Tragisch hat die Geschichte Paul Sakowski mitgespielt, einem deutschen Kommunisten,
der auf dem Weg in den Spanischen Bürgerkrieg von den Nazis aufgegriffen
und nach Sachsenhausen verbracht wurde, wo man ihn wegen seiner Aufsässigkeit
Mithäftlinge richten ließ. Nach dem Krieg landete er in einem sibirischen
Lager.
In
der Person des Henkers bündeln sich wie sonst nur im Krieg die unauflöslichen
Widersprüche der Staatsräson: Moralbruch im Offizialauftrag, Racheaktion
mit Gefühlsverbot.
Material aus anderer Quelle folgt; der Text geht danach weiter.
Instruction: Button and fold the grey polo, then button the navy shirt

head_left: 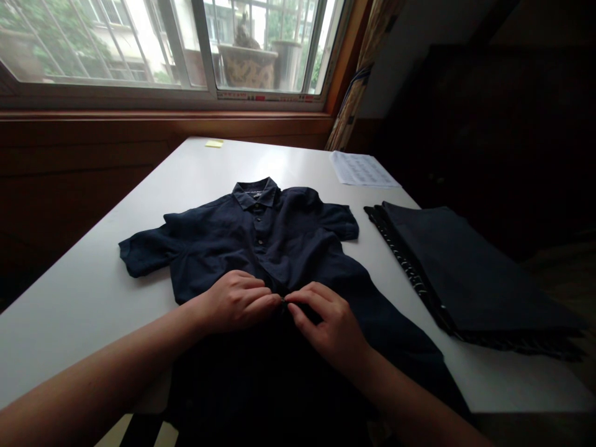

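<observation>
A dark navy short-sleeved shirt lies face up on the white table, its collar toward the window and its lower part running off the near edge. Several buttons show down the front placket below the collar. Halfway down the front, my left hand is closed with its fingertips pinching the placket. My right hand pinches the same spot from the other side, thumb and forefinger meeting. A small button shows between the fingertips of both hands.
A stack of folded dark clothes lies on the table at the right. Behind it is a printed paper sheet. A yellow sticky note sits at the far edge. Beyond stand a window and a curtain.
</observation>
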Demonstrator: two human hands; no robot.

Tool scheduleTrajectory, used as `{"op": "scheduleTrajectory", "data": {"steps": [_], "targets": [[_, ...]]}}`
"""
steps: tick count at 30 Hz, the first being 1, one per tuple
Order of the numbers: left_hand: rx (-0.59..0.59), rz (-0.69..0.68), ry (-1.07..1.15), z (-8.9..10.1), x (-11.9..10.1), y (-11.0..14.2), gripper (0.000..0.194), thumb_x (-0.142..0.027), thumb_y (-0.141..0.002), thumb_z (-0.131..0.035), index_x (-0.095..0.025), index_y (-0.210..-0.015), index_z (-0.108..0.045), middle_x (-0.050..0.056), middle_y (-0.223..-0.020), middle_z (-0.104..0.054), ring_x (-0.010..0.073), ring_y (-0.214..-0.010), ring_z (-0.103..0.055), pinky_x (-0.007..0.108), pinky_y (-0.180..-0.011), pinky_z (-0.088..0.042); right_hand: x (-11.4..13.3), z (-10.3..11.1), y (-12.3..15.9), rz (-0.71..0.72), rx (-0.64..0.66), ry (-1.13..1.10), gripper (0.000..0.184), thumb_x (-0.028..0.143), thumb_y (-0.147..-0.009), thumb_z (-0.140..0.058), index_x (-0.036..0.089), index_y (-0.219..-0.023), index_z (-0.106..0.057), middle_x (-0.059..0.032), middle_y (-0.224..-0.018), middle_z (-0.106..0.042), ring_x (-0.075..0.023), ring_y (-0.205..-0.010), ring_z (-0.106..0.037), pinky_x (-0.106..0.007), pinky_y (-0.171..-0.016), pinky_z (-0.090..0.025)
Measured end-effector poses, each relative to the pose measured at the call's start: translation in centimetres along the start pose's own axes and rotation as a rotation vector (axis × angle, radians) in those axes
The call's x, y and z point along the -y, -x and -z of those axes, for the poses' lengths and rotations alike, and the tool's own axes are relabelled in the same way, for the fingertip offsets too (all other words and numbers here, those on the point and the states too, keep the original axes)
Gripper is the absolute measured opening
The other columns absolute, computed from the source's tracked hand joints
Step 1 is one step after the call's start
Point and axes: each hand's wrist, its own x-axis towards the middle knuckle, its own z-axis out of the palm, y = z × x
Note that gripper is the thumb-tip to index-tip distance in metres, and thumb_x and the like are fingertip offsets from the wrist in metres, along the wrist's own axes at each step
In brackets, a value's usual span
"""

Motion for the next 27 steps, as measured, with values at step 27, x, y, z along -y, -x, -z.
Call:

Am verstörendsten zeigt das in diesem Film der
amerikanische Militär-Henker Joseph Malte, der 1946 in Nürnberg die
Urteile an einigen NS-Kriegsverbrechern vollstreckte: die Hinrichtungen, die
vermutlich den meisten Gegnern der Todesstrafe noch am ehesten nachvollziehbar
erscheinen. Doch ausgerechnet dieser Malte war offensichtlich ein menschenverachtender
Sadist, der mit seinen Nazi-Opfern mehr gemein hatte, als man sich wünschen
kann.
Leider
ist Joseph Malte schon tot, so dass man den Befund nicht mehr überprüfen
kann. Bei anderen wäre das möglich, aber kaum nötig gewesen.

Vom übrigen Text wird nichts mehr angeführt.